Beyond the direct impact, our mechanism analysis revealed two key pathways through which the LCCPP exerts its positive influence. First, we found that the policy significantly promotes green innovation, which in turn leads to enhanced GTFEE. This suggests that by providing local autonomy and flexibility, the LCCPP successfully incentivizes cities to develop and adopt new green technologies. Second, our results indicate that the policy contributes to the upgrading of industrial structure, which also plays a crucial role in improving GTFEE. This dual-channel effect highlights the policy's comprehensive approach, driving both technological advancements and structural economic transformation towards a greener development path.

Based on our findings, we propose the following policy recommendations.
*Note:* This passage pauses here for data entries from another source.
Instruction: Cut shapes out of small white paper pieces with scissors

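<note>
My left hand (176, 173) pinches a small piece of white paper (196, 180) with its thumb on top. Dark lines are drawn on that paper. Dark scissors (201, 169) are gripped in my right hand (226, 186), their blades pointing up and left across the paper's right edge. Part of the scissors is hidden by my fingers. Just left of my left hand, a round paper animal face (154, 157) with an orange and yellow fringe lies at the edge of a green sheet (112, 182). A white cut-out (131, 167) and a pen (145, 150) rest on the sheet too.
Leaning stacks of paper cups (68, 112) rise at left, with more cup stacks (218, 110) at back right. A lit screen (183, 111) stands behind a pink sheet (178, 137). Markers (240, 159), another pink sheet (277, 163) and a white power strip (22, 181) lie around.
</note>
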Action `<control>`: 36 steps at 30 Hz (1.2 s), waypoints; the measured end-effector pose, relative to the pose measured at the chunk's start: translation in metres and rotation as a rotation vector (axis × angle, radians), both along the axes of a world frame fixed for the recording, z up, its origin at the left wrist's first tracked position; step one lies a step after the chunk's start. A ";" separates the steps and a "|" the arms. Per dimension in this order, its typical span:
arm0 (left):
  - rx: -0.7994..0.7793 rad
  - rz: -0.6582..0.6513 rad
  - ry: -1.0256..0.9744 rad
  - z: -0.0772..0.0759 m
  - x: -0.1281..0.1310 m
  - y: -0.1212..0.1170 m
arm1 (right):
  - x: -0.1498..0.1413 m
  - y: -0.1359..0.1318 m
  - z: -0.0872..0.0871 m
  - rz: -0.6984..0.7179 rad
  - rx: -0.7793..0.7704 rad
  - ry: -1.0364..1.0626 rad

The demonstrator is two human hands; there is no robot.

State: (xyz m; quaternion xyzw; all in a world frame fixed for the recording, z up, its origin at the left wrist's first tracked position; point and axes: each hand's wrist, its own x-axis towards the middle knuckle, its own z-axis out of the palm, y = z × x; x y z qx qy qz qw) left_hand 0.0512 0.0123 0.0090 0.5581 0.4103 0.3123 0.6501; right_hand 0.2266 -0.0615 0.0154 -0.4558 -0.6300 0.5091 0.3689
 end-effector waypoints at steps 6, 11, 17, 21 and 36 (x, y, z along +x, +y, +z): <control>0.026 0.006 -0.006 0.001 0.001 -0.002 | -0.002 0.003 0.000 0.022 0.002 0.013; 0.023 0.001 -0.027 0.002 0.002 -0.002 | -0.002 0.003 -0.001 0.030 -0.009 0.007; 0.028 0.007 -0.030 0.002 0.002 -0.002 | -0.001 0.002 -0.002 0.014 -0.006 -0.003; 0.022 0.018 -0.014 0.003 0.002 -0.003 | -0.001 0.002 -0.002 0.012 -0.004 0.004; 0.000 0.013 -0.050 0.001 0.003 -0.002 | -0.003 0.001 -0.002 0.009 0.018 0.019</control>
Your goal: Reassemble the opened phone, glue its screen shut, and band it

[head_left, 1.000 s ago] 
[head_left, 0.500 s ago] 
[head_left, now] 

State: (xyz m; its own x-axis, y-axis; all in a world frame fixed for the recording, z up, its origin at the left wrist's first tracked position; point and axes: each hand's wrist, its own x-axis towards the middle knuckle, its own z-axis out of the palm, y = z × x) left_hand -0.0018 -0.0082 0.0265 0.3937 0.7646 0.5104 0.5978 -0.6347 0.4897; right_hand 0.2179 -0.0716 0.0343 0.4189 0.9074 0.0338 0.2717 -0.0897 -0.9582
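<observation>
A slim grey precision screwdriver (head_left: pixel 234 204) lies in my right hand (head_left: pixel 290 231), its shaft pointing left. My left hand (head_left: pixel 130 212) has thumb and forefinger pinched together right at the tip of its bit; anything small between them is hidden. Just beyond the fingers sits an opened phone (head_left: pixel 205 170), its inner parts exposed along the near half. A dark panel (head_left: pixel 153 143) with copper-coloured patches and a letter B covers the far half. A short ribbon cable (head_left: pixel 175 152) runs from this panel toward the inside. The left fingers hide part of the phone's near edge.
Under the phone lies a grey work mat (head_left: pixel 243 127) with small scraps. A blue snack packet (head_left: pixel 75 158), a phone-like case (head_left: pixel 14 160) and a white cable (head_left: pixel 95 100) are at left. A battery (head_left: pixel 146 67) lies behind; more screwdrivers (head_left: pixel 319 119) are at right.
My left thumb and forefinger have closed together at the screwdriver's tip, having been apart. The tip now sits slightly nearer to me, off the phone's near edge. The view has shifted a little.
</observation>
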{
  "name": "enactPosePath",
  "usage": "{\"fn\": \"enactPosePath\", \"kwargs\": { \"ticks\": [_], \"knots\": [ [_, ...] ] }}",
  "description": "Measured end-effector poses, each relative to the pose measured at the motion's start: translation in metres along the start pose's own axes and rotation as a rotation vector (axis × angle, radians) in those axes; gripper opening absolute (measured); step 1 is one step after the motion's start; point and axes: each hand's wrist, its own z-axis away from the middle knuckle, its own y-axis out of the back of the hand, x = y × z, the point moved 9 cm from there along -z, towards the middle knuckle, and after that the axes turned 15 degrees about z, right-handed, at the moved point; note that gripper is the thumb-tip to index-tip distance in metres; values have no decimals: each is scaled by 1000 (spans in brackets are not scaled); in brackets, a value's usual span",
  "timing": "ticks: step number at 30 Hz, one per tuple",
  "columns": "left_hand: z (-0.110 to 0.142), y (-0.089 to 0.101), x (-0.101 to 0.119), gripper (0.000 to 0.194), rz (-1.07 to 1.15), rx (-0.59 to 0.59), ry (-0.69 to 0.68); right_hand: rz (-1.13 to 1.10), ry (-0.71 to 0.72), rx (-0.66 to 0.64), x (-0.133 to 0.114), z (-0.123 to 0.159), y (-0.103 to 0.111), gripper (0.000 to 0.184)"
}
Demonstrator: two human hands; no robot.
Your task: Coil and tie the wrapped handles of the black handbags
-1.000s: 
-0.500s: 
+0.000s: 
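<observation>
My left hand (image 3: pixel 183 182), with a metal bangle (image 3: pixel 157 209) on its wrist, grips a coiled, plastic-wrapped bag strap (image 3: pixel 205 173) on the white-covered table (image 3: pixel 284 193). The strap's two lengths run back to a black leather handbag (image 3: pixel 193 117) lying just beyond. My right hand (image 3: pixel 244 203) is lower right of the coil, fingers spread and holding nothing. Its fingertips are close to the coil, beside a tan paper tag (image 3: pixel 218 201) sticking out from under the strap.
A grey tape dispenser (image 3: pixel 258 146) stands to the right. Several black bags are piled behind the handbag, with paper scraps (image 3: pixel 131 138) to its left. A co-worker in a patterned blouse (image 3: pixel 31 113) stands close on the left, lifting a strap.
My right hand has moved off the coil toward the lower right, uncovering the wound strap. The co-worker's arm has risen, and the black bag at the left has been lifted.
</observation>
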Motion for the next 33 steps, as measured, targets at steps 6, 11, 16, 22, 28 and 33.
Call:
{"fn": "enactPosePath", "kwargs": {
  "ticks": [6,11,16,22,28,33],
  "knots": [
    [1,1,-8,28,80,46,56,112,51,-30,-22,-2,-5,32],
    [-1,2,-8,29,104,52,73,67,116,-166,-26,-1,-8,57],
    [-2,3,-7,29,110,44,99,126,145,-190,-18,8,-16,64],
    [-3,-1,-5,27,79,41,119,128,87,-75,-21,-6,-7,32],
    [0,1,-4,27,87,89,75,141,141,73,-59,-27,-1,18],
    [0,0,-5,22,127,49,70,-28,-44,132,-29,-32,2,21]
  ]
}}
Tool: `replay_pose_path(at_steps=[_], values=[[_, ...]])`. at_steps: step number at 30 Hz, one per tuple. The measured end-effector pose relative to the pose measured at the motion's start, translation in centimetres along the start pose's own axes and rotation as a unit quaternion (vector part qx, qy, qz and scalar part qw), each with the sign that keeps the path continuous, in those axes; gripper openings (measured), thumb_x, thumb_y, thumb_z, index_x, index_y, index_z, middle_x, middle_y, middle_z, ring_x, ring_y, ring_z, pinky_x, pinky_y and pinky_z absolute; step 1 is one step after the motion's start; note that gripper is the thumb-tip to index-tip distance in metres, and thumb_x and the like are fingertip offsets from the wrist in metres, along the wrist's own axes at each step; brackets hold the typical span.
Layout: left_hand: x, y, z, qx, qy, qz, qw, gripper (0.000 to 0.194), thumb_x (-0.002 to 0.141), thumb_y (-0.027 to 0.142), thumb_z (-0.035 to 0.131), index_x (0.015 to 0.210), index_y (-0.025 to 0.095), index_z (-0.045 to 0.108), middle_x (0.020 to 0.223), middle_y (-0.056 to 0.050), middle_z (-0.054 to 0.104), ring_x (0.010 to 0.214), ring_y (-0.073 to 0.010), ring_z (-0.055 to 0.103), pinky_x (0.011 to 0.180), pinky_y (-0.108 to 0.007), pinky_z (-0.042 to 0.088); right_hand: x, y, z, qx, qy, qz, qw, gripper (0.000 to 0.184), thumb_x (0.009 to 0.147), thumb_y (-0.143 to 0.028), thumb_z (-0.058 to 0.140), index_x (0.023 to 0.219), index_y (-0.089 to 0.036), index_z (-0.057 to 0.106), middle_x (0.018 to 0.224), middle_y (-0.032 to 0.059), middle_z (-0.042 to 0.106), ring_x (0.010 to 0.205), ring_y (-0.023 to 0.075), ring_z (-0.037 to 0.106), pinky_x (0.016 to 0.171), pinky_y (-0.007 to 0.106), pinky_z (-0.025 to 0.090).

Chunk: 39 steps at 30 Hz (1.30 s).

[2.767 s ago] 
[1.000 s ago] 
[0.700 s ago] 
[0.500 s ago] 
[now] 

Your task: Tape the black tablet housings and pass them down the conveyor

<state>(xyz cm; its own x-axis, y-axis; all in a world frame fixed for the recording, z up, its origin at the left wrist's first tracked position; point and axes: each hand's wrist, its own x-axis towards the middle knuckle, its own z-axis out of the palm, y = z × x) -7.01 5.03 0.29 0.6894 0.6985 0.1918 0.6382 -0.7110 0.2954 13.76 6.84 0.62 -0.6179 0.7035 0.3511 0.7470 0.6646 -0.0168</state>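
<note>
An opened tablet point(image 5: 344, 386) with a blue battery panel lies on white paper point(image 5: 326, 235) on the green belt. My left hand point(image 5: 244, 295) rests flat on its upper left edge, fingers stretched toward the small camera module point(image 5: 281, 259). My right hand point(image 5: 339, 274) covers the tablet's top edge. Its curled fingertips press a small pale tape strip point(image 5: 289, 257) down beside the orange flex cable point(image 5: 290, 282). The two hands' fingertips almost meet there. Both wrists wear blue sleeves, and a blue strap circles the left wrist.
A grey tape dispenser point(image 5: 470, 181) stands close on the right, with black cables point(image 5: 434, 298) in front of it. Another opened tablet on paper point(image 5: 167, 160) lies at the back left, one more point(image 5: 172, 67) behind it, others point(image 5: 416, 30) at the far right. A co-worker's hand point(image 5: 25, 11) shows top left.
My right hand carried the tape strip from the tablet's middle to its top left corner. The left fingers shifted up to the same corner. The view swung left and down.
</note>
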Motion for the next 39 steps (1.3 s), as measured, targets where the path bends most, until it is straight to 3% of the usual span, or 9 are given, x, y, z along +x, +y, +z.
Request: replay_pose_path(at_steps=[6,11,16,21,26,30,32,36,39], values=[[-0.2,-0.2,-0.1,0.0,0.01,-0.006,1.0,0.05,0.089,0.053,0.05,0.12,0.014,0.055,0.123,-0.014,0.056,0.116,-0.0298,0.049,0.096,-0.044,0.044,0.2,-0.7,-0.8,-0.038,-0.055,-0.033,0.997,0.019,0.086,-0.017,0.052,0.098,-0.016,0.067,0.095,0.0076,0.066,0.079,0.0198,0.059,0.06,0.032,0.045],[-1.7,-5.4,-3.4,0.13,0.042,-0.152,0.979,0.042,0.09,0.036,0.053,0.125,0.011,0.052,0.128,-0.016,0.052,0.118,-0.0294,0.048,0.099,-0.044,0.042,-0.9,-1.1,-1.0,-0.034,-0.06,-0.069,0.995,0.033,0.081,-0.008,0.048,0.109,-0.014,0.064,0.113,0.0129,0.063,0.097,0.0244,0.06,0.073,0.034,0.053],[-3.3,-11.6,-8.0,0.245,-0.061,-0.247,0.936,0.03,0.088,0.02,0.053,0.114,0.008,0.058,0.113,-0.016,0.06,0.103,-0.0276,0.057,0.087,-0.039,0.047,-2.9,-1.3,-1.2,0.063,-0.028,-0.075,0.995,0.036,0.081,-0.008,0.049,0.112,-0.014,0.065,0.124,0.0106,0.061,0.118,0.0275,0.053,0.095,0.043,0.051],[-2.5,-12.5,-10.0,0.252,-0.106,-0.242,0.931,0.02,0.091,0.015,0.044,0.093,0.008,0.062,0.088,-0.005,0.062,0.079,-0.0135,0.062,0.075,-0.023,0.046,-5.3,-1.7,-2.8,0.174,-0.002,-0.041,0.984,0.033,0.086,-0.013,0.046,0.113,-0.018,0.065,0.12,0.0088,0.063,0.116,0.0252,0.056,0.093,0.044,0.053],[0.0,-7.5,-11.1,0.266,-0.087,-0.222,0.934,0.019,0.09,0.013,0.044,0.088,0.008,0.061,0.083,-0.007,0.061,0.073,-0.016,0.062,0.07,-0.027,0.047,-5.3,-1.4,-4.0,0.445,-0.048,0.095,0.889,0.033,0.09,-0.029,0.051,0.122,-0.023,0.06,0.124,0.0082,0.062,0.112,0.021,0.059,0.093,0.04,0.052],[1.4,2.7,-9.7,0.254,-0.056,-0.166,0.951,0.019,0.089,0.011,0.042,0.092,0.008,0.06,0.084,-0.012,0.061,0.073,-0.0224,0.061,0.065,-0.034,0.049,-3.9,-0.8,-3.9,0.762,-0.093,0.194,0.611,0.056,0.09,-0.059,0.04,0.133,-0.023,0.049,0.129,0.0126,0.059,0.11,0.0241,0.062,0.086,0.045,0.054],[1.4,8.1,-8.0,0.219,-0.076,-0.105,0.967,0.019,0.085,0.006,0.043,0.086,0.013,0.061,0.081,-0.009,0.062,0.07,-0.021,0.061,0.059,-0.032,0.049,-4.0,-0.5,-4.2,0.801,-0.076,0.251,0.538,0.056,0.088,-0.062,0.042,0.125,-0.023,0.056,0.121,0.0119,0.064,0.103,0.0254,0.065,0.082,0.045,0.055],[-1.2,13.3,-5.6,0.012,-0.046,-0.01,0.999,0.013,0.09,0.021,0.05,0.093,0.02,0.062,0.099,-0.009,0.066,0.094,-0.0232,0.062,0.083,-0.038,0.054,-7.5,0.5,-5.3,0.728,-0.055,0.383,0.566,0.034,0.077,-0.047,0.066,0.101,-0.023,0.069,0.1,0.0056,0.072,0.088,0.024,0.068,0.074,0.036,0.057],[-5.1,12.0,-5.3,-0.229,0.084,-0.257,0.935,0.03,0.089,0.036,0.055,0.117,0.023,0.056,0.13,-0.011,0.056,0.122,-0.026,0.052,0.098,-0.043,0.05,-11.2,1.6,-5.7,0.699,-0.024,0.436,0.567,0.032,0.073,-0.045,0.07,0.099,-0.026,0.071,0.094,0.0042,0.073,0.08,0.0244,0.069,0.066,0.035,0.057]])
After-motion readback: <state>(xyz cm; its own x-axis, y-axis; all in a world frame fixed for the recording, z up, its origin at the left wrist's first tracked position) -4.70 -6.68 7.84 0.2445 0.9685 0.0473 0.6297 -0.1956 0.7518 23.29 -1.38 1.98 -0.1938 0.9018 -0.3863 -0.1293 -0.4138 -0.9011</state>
First, given the proven effectiveness of the LCCPP, the Chinese government should consider scaling up this successful initiative by expanding it to more cities and regions. The policy’s “bottom-up” design, which allows for local adaptation and innovation, makes it a powerful tool for promoting sustainable development across diverse urban environments. When implementing this expansion, policymakers should encourage localized strategies that consider each city's unique economic structure, resource endowment, and environmental challenges to maximize the policy’s benefits.

Second, our mechanism analysis provides a clear roadmap for enhancing the policy’s effectiveness. To further leverage the role of green innovation, the government should strengthen supporting measures such as R&D subsidies, tax incentives for green technology development, and intellectual property protection for green patents. Simultaneously, efforts to accelerate industrial structure upgrading should be intensified through targeted policies aimed at phasing out outdated, high-emission industries and fostering the growth of strategic emerging sectors. By proactively nurturing these two key channels, the government can amplify the positive effects of the LCCPP and ensure a more sustainable and efficient urban development trajectory.

Despite the significant contributions of this study, several limitations provide avenues for future research. First, while our use of city-level panel data allows for robust DID analysis, it may not fully capture the heterogeneity of policy implementation and the diverse responses of different enterprise types, such as state-owned versus private firms, within each city. Future studies could benefit from using firm-level data to explore these micro-level effects in more detail, providing a more granular understanding of the impacts of the policy. Second, our analysis treats the LCCPP as a unified policy shock, but in reality, the specific measures and enforcement intensity can vary across different pilot cities. Future research could gather more detailed policy documents to conduct a more nuanced analysis of policy heterogeneity. Finally, while our event study provides insights into the short-to-medium-term dynamic effects, the long-term, sustained impact of the LCCPP on GTFEE remains an area for further investigation. A longer time series could help to fully assess the lasting effects of the policy as cities continue to adapt and evolve.